Por Angelo Moreno Cintra Fragelli – 17/08/2016

Em 29/05/1983, na cidade de Fortaleza/CE, uma mulher foi vítima de brutal violência provocada pelo seu marido, tendo este lhe desferido um tiro de arma de fogo pelas costas.

Esta mesma senhora, que graças aos cuidados médicos não veio a falecer, retornava ao lar semanas mais tarde.

A sofrida vítima esteve à beira da morte mais uma vez, quando o mesmo agressor tentou eletrocutá-la enquanto esta se banhava. Mais uma vez aquela mulher escapava da morte. [1]

Sem entrarmos em maiores detalhes sobre a investigação dos crimes e tramitação do processo, o que não é o foco desta conversa, informo que o caso em questão chegou a ser tratado em nível internacional, envolvendo, dentre outros organismos, a Comissão Interamericana de Direitos Humanos e a OEA (Organização dos Estados Americanos), tendo esta, em 2001, baseado neste caso, emitido relatório no qual RECOMENDOU ao Brasil uma série de providências quanto ao tratamento legal dado à violência contra a mulher. [2]

Eis aqui o berço da tão falada "Lei Maria da Penha", a qual foi assim batizada em homenagem à vítima referida nos primeiros parágrafos, Maria da Penha Maia Fernandes.

A citada lei (L. 11.340) entrou em vigor em agosto de 2006 e trouxe inegáveis avanços em relação à proteção jurídica conferida à mulher vítima de violência doméstica/familiar. [3]

De fato, o Brasil apresenta dados/números assustadores em relação às mais diversas formas de violência contra a mulher, o que demonstra a premente  necessidade de mecanismos eficientes e diferenciados de proteção a estas.
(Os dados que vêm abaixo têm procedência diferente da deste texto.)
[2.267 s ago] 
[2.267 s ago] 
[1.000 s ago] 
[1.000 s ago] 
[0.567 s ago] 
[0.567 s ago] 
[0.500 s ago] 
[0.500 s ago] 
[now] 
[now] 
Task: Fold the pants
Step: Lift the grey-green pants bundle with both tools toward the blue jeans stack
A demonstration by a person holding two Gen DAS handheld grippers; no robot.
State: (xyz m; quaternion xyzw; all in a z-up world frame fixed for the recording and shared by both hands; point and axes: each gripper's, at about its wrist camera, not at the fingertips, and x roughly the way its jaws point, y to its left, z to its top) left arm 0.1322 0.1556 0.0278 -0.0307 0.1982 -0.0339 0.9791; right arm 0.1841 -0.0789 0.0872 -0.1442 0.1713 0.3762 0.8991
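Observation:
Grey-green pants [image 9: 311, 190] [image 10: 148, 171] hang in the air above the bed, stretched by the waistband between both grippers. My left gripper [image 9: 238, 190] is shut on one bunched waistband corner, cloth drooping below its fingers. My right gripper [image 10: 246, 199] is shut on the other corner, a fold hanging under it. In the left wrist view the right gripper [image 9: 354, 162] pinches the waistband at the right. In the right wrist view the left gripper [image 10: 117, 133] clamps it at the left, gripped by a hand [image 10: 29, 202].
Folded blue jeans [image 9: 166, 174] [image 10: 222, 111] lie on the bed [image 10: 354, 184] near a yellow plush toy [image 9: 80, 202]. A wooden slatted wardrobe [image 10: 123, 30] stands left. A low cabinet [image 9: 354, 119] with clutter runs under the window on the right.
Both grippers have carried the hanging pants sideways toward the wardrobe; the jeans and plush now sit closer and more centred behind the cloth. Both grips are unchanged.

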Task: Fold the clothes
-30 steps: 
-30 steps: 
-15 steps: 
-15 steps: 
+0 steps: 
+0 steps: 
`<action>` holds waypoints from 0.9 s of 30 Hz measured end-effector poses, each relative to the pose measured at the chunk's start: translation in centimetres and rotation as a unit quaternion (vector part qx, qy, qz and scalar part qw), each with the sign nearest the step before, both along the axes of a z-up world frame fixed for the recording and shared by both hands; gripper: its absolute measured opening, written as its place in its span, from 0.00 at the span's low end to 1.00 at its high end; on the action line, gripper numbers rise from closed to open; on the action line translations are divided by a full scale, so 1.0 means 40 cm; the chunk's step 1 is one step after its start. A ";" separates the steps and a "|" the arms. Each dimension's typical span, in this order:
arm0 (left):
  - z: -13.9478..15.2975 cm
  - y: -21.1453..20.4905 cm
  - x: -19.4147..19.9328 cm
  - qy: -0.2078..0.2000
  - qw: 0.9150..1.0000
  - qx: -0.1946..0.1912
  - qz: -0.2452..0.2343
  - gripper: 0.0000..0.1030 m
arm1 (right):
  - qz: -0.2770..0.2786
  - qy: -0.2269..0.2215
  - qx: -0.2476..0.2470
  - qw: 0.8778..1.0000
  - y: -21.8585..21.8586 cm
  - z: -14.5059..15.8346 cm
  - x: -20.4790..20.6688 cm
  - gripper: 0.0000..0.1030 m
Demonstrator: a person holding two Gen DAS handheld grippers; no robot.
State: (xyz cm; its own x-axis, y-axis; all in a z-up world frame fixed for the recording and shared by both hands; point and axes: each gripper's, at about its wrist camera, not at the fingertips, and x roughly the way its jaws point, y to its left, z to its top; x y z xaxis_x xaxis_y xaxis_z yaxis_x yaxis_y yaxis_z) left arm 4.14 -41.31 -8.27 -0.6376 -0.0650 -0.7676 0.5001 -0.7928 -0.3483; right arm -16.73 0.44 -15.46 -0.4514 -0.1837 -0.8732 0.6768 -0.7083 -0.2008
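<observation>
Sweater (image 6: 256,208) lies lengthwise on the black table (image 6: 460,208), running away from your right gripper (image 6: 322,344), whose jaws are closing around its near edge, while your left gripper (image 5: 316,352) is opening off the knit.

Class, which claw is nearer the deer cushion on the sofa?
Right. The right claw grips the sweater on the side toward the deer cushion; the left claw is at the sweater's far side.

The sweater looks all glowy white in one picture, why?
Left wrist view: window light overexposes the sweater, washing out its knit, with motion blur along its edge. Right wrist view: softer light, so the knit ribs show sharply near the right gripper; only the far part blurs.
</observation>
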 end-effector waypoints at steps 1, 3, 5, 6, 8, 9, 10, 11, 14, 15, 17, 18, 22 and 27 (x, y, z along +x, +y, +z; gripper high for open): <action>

De acordo com o levantamento realizado pela Secretaria Especial de Políticas Públicas para as mulheres, subordinada ao Ministério da Justiça, 51,18% (1.901) dos registros em 2016 corresponderam à violência física; 28,43% (1.056), à violência psicológica; 7,51% (279), ao cárcere privado; 7,16% (266), à violência moral; 3,34% (124), à violência sexual; 2,29% (85), à violência patrimonial; e 0,08% (03), ao tráfico de pessoas.

Do total de relatos de violência em 2016, 50,94% (1.892) foram encaminhados para autoridades policiais e Ministério Público, a pedido das denunciantes. [4]

No tocante aos avanços protecionistas trazidos pela citada lei, estão as chamadas medidas protetivas de urgência, destacando-se, dentre estas, o afastamento do agressor do lar e a proibição deste de manter contato com a vítima.

Desde o princípio, restou clarividente que o espírito da lei (mens legis) era no sentido de conferir maior e diferenciada proteção a mulher vítima de violência domestica/familiar. Todavia, a prática acabou evidenciando graves problemas quanto  a sua efetiva implementação.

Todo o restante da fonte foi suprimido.